The notations by Ward (1938) mostly correspond to modern practices, except for the previously mentioned /o/ versus /u/ and /ø/ versus /ü/. Schmitt (1963: 50–51) suggested that the chosen values /o/ and /ø/ could be due to peculiarities of the informant’s pronunciation. Nchare (2012: 22) suggests that Ward’s data might represent a specific dialect while a dozen pages earlier no dialectal variations are mentioned (Nchare 2012: 10); no known dialect is independently reported by the Ethnologue data (2024). In what follows, we assume the phonetic values to be /u/ for Ward’s o and /ü/ for Ward’s ø.
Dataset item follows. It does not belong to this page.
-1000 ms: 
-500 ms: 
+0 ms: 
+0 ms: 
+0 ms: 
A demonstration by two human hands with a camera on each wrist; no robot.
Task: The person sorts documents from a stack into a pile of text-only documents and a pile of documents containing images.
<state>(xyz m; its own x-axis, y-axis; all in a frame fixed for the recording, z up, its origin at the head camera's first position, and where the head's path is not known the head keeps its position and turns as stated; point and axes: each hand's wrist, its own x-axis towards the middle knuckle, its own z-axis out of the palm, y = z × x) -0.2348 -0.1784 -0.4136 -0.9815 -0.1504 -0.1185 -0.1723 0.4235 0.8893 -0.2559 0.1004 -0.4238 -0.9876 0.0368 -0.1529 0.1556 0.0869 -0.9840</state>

Dugast and Jeffreys (1950) and Schmitt (1963) follow the convention of using the set of nine vowels /a, ɛ, e, ə, i, ɔ, u, ü, ɯ/ and additionally mark tones inserting after the respective words [.] for the low tone, [˙] for the high tone, and the combinations of these marks for more complicated tonal contours.

Matateyou (2002) and Nchare (2012) use ten vowels /a, ɛ, e, ə, i, ɔ, o, u, ü, ɯ/ but the notation differs for the latter two, as reported above: ʉ for /ɯ/ (Matateyou 2002) and y for /ü/ (Nchare 2012). Both sources use the grave accent ( ˋ ) for the low tone, the acute ( ˊ ) for the high tone, and the combinations of these marks in the form of a caron ( ˇ ) for the rising tone and a circumflex ( ˆ ) for the falling tone. Note that the issue of tone marking in practical orthography is rather complicated (cf. Bird 1999, 2001; Bernard et al. 2002; Lüpke 2011). In indigenous African scripts created since the 19^th century, tones are mostly unmarked (cf. Rovenchak and Buk 2020; Daniels 2023), with prominent exceptions exemplified by the Bassa Vah and Nko alphabets.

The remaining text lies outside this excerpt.